La sécurité énergétique, un concept ancien
La question n’est pas nouvelle. En 1913, Winston Churchill déclarait que la sécurité énergétique était la diversité des sources d’approvisionnement. Cette année, avec la guerre en Ukraine, cet argument revient sur le devant de la scène.
En effet, à l’échelle européenne, la Russie fournit 11 % du pétrole et 35 % du gaz. Soulignons tout de même que ces chiffres sont minimes par rapport à la Chine. Le pays produit 66 % des modules solaires et 88 % des batteries pour véhicules électriques.
De plus, la guerre en Ukraine suscite une réflexion plus générale sur la sécurité énergétique. Outre la dépendance aux hydrocarbures russe, se pose la question de la dépendance vis-à-vis des importations de technologies par exemple.
Les deux situations, celle de la Chine et de la Russie, sont différentes. En effet, si un pays est coupé de ses sources de pétrole et gaz, il s’arrêtera rapidement. Au contraire, s’il est coupé de ses sources de panneaux solaires, il pourra toujours compter sur ses parcs existants.
Des mesures pour la sécurité énergétique
Certains gouvernements réfléchissent d’ores et déjà aux implications d’une dépendance aux importations de produits de base et de technologies nécessaires à la transition énergétique. L’Administration Biden, par exemple, a annoncé deux mesures pour remédier à ces vulnérabilités.
En effet, le 31 mars, la Maison Blanche a invoqué le Defense Production Act of 1950 (DPA). Biden souhaite ainsi renforcer l’approvisionnement national en matières premières pour les batteries (notamment le lithium, le cobalt ou encore le graphite). Joe Biden commente :
« [Cette mesure fait valoir qu’une] action visant à accroître les capacités de production nationale de ces matières stratégiques et critiques est nécessaire pour éviter une pénurie de ressources industrielles ou d’éléments technologiques critiques qui porterait gravement atteinte à la capacité de défense nationale ».
La flambée des prix des matières premières des batteries, qui fait grimper le coût des véhicules électriques, a mis en évidence ces risques. Avec ce décret, le secrétaire à la défense doit aider à augmenter la production nationale de ces matériaux critiques.
Cette annonce a été saluée par certaines entreprises du secteur des batteries et des véhicules électriques. D’autres attendent des mesures plus importantes afin de garantir l’approvisionnement en matières premières, éventuellement via une aide financière aux producteurs.

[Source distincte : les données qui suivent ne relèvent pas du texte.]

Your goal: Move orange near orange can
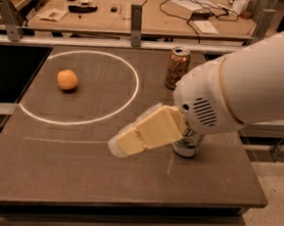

Ces mesures prises pour stimuler la production nationale sont soutenues, au Congrès, par les deux partis américains. Il est possible qu’une législation, offrant une aide supplémentaire, soit adoptée cette année.
Instaurer de nouveaux tarifs douaniers ?
La semaine dernière, le ministère américain du commerce a annoncé une nouvelle mesure ayant dans ce sens. Ce dernier a lancé une enquête, en réponse à une pétition d’Auxin Solar, sur les importations de modules solaires.
Contrôler la concurrence déloyale
En effet, l’enquête vise à déterminer si les cellules et modules photovoltaïques contournent les droits antidumping imposés pour mettre fin à la concurrence déloyale chinoise. Rappelons que ces modules en silicium cristallin sont fabriqués, à l’aide de composants chinois, en Malaisie, en Thaïlande, au Vietnam ou au Cambodge. Ainsi, l’enquête pourrait entrainer l’imposition de droits supplémentaires sur les importations en provenance de ces 4 pays.
En 2012, les États-Unis ont imposé pour la première fois des droits supplémentaires sur les importations de cellules solaires en provenance de Chine. Depuis, on a suite à un changement dans la structure des échanges. En effet, les importations en provenance de Chine ont chuté tandis que celles en provenance des 4 pays asiatiques concernés par l’enquête ont explosé.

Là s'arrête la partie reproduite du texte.